Start of Block

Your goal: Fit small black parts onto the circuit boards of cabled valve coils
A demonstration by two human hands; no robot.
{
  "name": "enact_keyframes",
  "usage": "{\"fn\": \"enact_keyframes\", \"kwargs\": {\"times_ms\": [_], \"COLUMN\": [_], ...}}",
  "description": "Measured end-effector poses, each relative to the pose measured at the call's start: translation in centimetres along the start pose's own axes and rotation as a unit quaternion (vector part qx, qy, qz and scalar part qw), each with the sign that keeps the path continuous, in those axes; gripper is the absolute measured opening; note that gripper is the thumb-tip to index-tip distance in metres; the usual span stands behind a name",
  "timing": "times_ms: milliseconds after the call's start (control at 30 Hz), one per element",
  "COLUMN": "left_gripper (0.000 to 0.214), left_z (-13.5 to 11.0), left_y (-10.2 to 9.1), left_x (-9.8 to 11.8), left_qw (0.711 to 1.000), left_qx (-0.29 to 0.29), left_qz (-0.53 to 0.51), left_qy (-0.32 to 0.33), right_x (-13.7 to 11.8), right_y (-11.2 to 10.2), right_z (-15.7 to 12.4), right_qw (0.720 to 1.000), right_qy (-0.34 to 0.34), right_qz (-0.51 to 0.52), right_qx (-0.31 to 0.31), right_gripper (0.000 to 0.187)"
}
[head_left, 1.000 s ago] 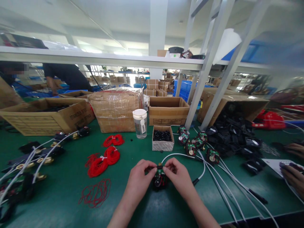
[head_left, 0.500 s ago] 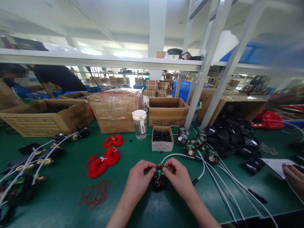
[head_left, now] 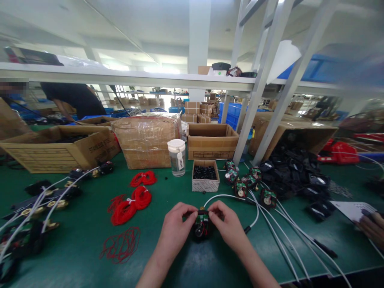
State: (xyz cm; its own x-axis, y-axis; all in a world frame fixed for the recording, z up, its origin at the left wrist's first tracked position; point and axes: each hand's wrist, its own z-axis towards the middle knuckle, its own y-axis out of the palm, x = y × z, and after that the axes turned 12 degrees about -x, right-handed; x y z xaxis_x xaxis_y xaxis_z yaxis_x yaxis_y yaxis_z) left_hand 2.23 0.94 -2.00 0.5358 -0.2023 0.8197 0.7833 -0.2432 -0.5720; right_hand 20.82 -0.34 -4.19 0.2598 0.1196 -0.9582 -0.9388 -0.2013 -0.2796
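Note:
In the middle of the green bench sits a small black device (head_left: 201, 230) with a green circuit board, red wires and a round metallic part; a white cable runs off its far side. My left hand (head_left: 180, 222) pinches the left end of a small black strip (head_left: 203, 212) at the top of the device. At the right end of that strip, the thumb and fingers of my right hand (head_left: 225, 220) are closed in a pinch. Fingertips partly cover the strip. Beyond my hands stands a small carton (head_left: 205, 186) filled with little black parts.
Similar open devices (head_left: 241, 188) with white cables lie right of my hands, near a heap of black housings (head_left: 288, 172). Red wire bundles (head_left: 127, 210) lie left. A lidded water cup (head_left: 177, 158) stands behind. Another person's hand (head_left: 372, 224) holds a white sheet at far right.
My hands keep their place at the device, with the right fingers shifted slightly right. At far right, the other person's hand and white sheet have moved a little.

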Motion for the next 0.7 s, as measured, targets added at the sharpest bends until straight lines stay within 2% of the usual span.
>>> {"fn": "enact_keyframes", "kwargs": {"times_ms": [367, 600, 700], "left_gripper": [0.02, 0.025, 0.026], "left_z": [-0.5, -1.1, -1.2], "left_y": [-0.1, -0.3, -0.2], "left_x": [-1.0, -1.9, -2.0], "left_qw": [0.999, 0.999, 0.999], "left_qx": [-0.013, -0.005, -0.012], "left_qz": [-0.033, -0.044, -0.051], "left_qy": [0.008, -0.001, -0.001], "right_x": [0.6, 1.8, 1.7], "right_y": [0.0, 0.0, 0.0], "right_z": [0.0, -1.5, -1.8], "right_qw": [1.0, 0.996, 0.997], "right_qy": [-0.002, -0.025, -0.022], "right_qz": [0.008, -0.076, -0.069], "right_qx": [-0.014, -0.025, -0.015], "right_gripper": [0.007, 0.01, 0.014]}}
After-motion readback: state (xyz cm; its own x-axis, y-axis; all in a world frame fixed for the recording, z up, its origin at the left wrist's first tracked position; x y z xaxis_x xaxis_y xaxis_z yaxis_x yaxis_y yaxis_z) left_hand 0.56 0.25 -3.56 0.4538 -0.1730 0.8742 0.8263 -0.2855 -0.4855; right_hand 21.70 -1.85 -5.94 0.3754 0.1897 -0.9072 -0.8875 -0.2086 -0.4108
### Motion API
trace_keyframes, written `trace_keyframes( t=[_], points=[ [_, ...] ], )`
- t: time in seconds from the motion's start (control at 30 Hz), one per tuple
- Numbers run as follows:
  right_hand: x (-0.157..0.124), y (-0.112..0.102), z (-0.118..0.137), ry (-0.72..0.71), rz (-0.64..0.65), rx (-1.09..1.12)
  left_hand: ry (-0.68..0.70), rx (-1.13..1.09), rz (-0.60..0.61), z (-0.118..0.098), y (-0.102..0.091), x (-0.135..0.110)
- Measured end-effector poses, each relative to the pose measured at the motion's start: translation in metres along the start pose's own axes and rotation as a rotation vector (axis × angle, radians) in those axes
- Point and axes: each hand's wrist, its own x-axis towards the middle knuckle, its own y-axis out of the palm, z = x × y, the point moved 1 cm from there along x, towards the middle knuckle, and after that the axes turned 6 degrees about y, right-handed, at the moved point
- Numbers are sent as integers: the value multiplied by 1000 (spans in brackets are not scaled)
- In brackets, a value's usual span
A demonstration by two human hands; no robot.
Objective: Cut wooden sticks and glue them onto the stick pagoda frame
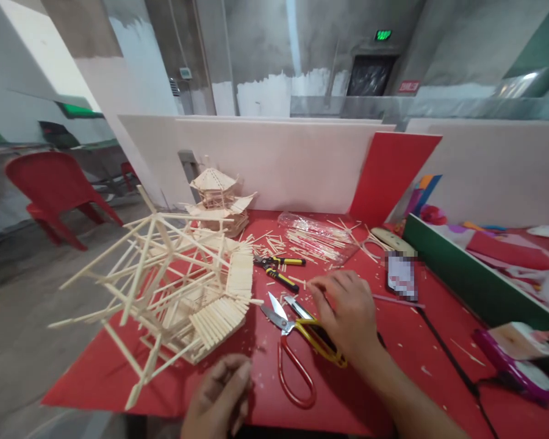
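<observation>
My right hand [345,314] lies palm down on the red table [393,341], fingers curled with the tips pinching at something small near loose wooden sticks; what it holds I cannot make out. Under its wrist lie yellow-handled snips [318,335] and red-handled scissors [289,356]. My left hand [219,396] is a loose fist at the table's near edge, apparently empty. A large wooden stick frame model [174,286] stands to the left of both hands.
A smaller stick pagoda [217,201] stands at the back by a white board. A bag of sticks [313,238], yellow-black pliers [279,271], a phone [401,275] and a black cable lie nearby. A green-edged tray [476,286] sits right; a red chair [57,189] left.
</observation>
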Motion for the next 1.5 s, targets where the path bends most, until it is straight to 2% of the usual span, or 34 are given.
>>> trace_keyframes(
  t=[0.03,0.13,0.2,0.3,0.4,0.53,0.63,0.7,0.8,0.9,1.0,1.07,1.17,1.33,1.4,1.5],
  points=[
    [12,7,-17,42,82,-29,29,36,80,3,14,4],
    [46,36,-57,131,217,-83,126,77,244,8,57,16],
    [65,57,-71,189,327,-103,154,76,315,9,80,26],
    [90,81,-81,225,496,-93,145,101,355,7,100,43],
    [122,85,-94,186,600,-65,155,108,329,2,106,57],
    [169,64,-121,137,647,-101,140,36,271,-3,107,70],
    [185,58,-135,118,748,-186,91,-21,250,-2,109,80],
    [184,66,-135,105,830,-256,73,-24,236,0,111,85],
    [176,93,-122,92,908,-362,86,18,236,2,114,87],
    [175,119,-106,82,936,-436,109,47,233,5,115,83],
    [180,129,-96,66,945,-456,121,40,205,10,111,77],
    [183,125,-95,51,937,-440,121,44,196,13,108,73],
    [184,108,-100,26,870,-379,127,48,197,14,104,65],
    [171,53,-99,-8,588,-210,105,-16,240,9,102,46],
    [152,22,-86,-8,440,-141,64,-41,276,5,99,36],
    [99,-24,-48,-24,267,-26,5,-123,319,-5,92,17]
  ],
)
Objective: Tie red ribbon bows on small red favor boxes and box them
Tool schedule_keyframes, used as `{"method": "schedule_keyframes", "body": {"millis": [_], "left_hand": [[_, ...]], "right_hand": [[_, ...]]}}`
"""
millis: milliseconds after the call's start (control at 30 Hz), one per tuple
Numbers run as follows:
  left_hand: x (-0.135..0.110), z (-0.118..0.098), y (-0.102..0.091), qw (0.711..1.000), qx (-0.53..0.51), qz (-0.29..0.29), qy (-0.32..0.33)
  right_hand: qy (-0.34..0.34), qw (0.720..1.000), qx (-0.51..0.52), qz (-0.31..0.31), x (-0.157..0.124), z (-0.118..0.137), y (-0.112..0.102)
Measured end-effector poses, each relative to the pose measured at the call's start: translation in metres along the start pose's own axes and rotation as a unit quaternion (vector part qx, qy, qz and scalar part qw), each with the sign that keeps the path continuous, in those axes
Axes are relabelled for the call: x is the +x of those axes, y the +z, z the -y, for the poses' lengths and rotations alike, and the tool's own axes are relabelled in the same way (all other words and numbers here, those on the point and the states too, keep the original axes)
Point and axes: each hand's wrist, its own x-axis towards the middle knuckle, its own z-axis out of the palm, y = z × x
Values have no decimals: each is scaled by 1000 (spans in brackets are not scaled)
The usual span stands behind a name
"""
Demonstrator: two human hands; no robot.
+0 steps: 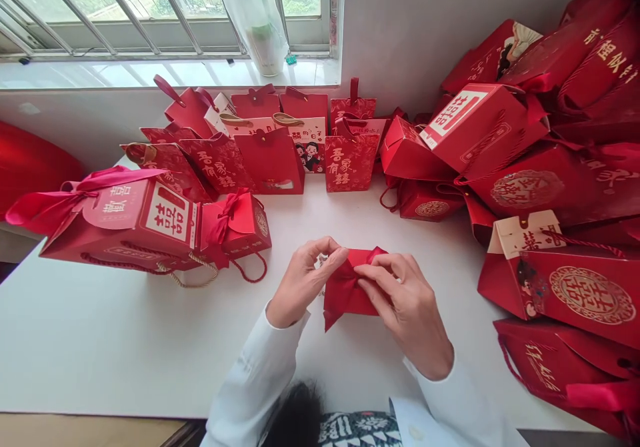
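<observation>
My hands hold a small red gift box (350, 294) just above the white table (125, 340), with a dark red satin ribbon (345, 287) bunched on its top. My left hand (303, 282) pinches the ribbon from the left, fingertips together at the knot. My right hand (405, 307) presses on the ribbon from the right, its fingers laid over the red box. The knot itself is partly hidden behind my fingers.
Many red paper gift bags and boxes with gold and white prints stand along the wall and pile up at the right. A large red bag with a pink bow (115, 220) lies at the left. A window sill (170, 74) runs behind.
</observation>
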Motion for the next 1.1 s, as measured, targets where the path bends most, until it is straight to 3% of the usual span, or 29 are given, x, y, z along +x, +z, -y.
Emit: {"method": "schedule_keyframes", "body": {"millis": [133,400,567,733,967,1100], "left_hand": [[1,-1,1,1000,-17,6,1],[2,2,7,988,-147,7,-48],[2,1,6,998,-61,-14,-12],[-12,2,-7,999,18,14,42],[-25,2,-13,988,130,-38,69],[-24,5,-3,986,127,-69,77]], "right_hand": [[25,999,7,29,0,-1,9],[49,998,14,38,-2,2,13],[66,997,33,21,-3,3,11],[141,987,41,-63,-2,-13,-3],[252,949,184,35,7,-40,-6],[248,951,183,31,6,-33,-4]]}}
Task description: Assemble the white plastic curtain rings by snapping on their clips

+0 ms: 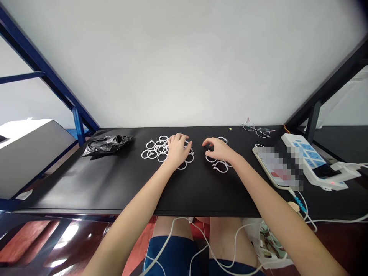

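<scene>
Rings (156, 148) of white plastic lay in a loose heap on the black table (115, 184), and the left hand (177, 148) rested palm down on the right edge of that heap, fingers spread and slightly curled over several of them; whether it pinched any ring could not be told. A smaller cluster of rings (220, 165) lay just to the right, under and beside the right hand (219, 149), whose fingers were bent downward with the tips near the table, touching the cluster but not plainly gripping one. Both hands sat close together, a narrow strip of bare table between them. Farther left lay a crumpled black bag (107, 144). To the right were a phone (273, 168), a power strip (313, 161) and a pair of glasses (260, 131)
</scene>
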`<action>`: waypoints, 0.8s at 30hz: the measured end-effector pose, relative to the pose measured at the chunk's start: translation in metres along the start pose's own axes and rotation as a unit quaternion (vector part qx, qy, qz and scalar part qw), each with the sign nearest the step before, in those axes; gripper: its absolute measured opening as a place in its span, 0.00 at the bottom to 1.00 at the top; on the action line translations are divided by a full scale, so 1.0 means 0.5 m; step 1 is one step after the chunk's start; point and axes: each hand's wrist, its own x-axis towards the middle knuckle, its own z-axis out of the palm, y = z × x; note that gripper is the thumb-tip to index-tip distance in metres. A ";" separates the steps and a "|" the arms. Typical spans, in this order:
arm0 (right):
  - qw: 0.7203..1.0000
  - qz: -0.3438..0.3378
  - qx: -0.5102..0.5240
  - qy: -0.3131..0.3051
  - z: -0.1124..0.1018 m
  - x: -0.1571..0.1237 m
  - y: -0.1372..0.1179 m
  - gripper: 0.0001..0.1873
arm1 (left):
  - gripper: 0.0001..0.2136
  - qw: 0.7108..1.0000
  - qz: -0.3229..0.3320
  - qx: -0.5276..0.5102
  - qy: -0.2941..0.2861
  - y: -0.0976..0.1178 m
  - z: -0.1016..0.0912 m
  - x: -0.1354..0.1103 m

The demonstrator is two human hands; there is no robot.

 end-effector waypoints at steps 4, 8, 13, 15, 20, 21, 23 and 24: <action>1.000 0.003 -0.016 -0.026 -0.004 -0.003 -0.004 0.17 | 0.07 0.999 0.042 -0.029 0.011 0.007 -0.001 0.000; 1.000 0.013 0.010 -0.021 0.011 0.004 -0.001 0.15 | 0.06 0.997 0.065 -0.045 0.006 0.012 -0.002 -0.001; 0.998 0.007 0.056 0.030 0.023 0.011 0.009 0.12 | 0.06 0.995 0.074 -0.062 -0.007 0.015 -0.003 -0.001; 0.994 -0.002 0.092 0.066 0.026 0.012 0.010 0.10 | 0.06 0.994 0.080 -0.072 -0.012 0.018 -0.004 -0.001; 0.978 -0.035 0.146 0.144 0.034 0.011 -0.002 0.07 | 0.06 0.987 0.116 -0.110 -0.028 0.032 -0.014 -0.003; 0.976 -0.038 0.147 0.157 0.036 0.009 -0.005 0.07 | 0.06 0.985 0.123 -0.115 -0.032 0.033 -0.015 -0.003; 0.974 -0.041 0.142 0.173 0.041 0.007 -0.008 0.09 | 0.06 0.982 0.137 -0.122 -0.038 0.035 -0.016 -0.003; 0.974 -0.044 0.140 0.173 0.044 0.006 -0.009 0.10 | 0.05 0.981 0.142 -0.127 -0.040 0.034 -0.015 -0.003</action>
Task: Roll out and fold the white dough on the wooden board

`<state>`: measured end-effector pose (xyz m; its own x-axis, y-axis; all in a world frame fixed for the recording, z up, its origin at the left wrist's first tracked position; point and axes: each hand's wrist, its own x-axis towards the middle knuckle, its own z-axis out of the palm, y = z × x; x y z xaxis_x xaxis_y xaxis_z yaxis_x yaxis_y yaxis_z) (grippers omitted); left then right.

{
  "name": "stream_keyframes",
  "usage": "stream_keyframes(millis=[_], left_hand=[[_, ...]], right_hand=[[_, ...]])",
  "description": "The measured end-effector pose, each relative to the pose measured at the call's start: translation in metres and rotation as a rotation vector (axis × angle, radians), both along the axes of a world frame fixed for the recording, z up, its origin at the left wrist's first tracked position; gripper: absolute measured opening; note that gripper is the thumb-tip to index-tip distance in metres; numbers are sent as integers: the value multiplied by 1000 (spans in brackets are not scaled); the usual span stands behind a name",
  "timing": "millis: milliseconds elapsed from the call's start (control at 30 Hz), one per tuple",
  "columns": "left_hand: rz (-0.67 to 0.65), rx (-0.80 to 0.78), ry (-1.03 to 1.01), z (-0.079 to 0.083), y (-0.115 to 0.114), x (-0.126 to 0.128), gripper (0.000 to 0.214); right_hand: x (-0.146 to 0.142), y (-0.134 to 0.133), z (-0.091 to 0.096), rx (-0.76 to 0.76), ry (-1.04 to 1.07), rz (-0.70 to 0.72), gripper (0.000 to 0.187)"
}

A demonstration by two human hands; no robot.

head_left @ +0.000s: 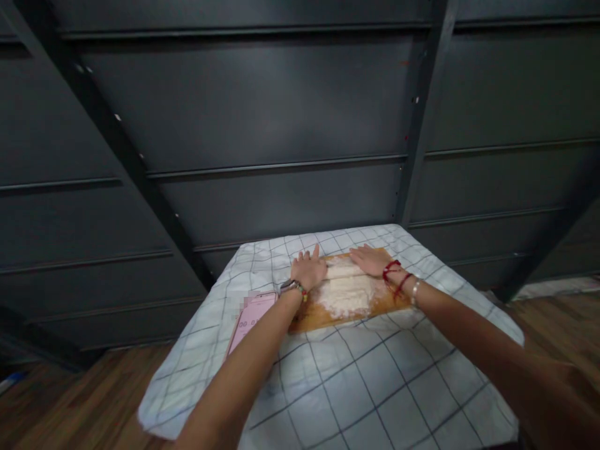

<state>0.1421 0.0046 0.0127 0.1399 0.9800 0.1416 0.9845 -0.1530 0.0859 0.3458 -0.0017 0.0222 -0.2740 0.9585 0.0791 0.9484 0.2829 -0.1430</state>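
A pale, floury rolling pin (345, 269) lies crosswise on the far part of a wooden board (309, 321). My left hand (309, 269) rests flat over its left end, fingers stretched out and spread. Over the right end lies my right hand (370, 260), palm down with its fingers extended. Both palms cover the pin's ends, so these are hidden. In front of the pin, a flattened sheet of floured dough (349, 292) spreads over the board, with loose flour around its edges.
The board sits on a table with a white checked cloth (365, 369). A phone (253, 319) showing a timer lies left of the board, partly behind my left forearm. A dark metal panel wall (281, 106) stands behind the table; the floor (94, 406) is wood-patterned.
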Motion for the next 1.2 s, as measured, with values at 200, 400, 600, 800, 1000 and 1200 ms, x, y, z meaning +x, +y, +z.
stream_keyframes(millis=[200,400,600,800,1000,1200], left_hand=[[-33,-7,39,-2,7,-1,51],[-180,81,49,-3,-57,-8,52],[-260,-125,-237,7,-37,-29,62],[-125,-10,-140,5,-21,-29,62],[-10,6,-72,-7,-11,-18,61],[-32,-82,-115,-14,-14,-22,65]], right_hand=[[-4,5,2,-49,-10,19,54],[11,-45,-13,21,-14,196,56],[16,-44,-9,29,4,250,52],[0,-17,-1,89,101,561,55],[-18,-1,-4,52,194,782,30],[-17,-12,2,61,298,807,24]])
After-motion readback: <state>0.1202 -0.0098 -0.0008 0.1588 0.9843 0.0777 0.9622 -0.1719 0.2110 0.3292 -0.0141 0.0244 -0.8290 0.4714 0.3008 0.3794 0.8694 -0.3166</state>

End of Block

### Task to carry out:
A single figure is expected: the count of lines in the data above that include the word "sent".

### Answer:
2